Painters fall through the cracks, especially women, who were thought to be mere hobbyists for much of the last century. People with eyes can see for themselves.
And you can orient these canvases any which way your heart desires. And see anything you want to see in them, that’s what makes abstraction so great. I might see a frothy bouillabaisse here, you might see a homicidal knitting party. It is all cool.
I have two great new works by Bertha Lum, the woodblock Kites and Waiting for Ganesha, a raised line print. Lum won the Japanese award for printmaking in 1904, unheard of for a western women. Waiting for Ganesha is actually a monotype, a watercolor, a technique that she developed herself in Chicago while creating stained glass.
If you like Western art, a fabulous oil on board by the german painter Hubert Wackermann (b. 1945) Wackermann is known for his realistic and accurate paintings of the Native Americans. This painting is beautifully framed and measures 24 x 30″.
Another recent addition from an excellent estate, renowned working cowboy artist Bill Bender (b. 1919) painted this great canvas, The Hold Outs in 1973. It measures 18 x 24″. I rescued it from a storage locker.
Carolus Verhaeren (1908-1956) is a beloved painter from La Jolla, known for his free slinging of paint and his unfortunate termination in a phone booth in 1956. This oil on canvas laid to board measures 12 x 16″. You can still see much of his work hanging in the La Jolla Country Club.
I have some interesting objects as well, will try to stick more up here tomorrow. A prehistoric anasazi tularosa ladle that I am guessing is over a thousand years old. Although there is native wear on the rim and a crude repair to the bowl, the handle has never been broken.

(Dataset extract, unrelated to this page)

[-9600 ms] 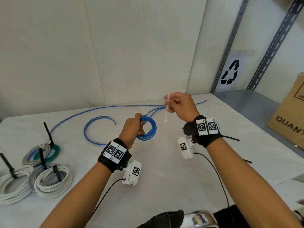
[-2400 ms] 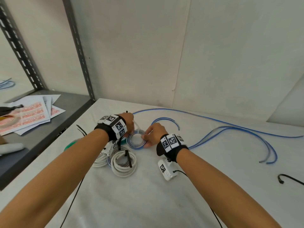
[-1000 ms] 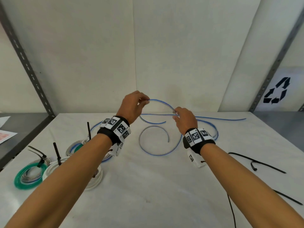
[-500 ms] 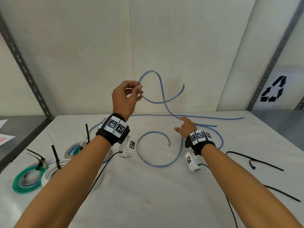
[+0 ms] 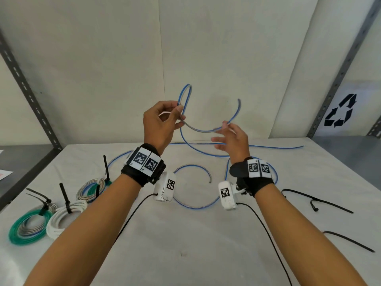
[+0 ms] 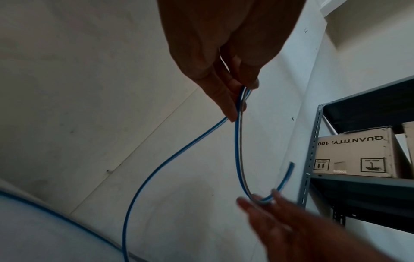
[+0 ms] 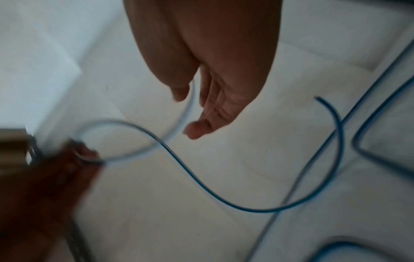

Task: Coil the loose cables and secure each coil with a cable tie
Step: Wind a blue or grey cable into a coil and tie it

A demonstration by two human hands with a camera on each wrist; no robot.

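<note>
head: bright, even, edges bowed | left wrist: dim | right wrist: dim, motion-blurred

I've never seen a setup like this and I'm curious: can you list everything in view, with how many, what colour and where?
Loose blue-and-grey flat cable: at least one, blue with grey; trails across the table, one end lifted.
Tied cable coils: three or four (they overlap); green-and-grey coil, white coil, blue-grey-green coil; table's left.
Loose black plastic cable ties: two or three; table's right.
White-covered table: one.
Grey metal shelving uprights: both sides.
Black recycling sign: one, right wall.
Brown cardboard box: one, right shelf.
Black wristbands with white cameras: two.
Left hand: grip pinches the raised cable.
Right hand: fingers loose, touching the cable's free end.
</note>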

An incredible Gorham sterling silver teapot in the 1840 pattern from 1887. With a birdie on a limb.
I have an interesting new set of Japanese woodblock prints, including some very early Hiroshiges. I have always loved Hiroshi Yoshida and here I present to you Chionin Temple Gate, 1935. Bad picture but this print has full margins and the requisite jizuri seal that shows that this was indeed pulled in his lifetime. Pencil signed and titled.
I was given a large collection of Japanese studio pottery created by a man named one of the three living treasures of bizen ware, the late master Yu Fujiwara. I am still researching these pieces and it is frankly, not easy, but will tell you that some of them are quite spectacular and look both special and uncommon.
This 10″ diameter bowl is quite large for this artist.
I have a nice large mission basket to share with you with deer and birds. I believe that this basket was made more east northeast than what we typically see.
I could keep going for practically perpetuity but don’t want to overload you. Lots of arrowheads, celts, prehistoric, clovis spears, prints, paintings. Just have to keep loading things up. Hope to see you soon.
Keep checking, I will try to keep posting. Stay cool and healthy.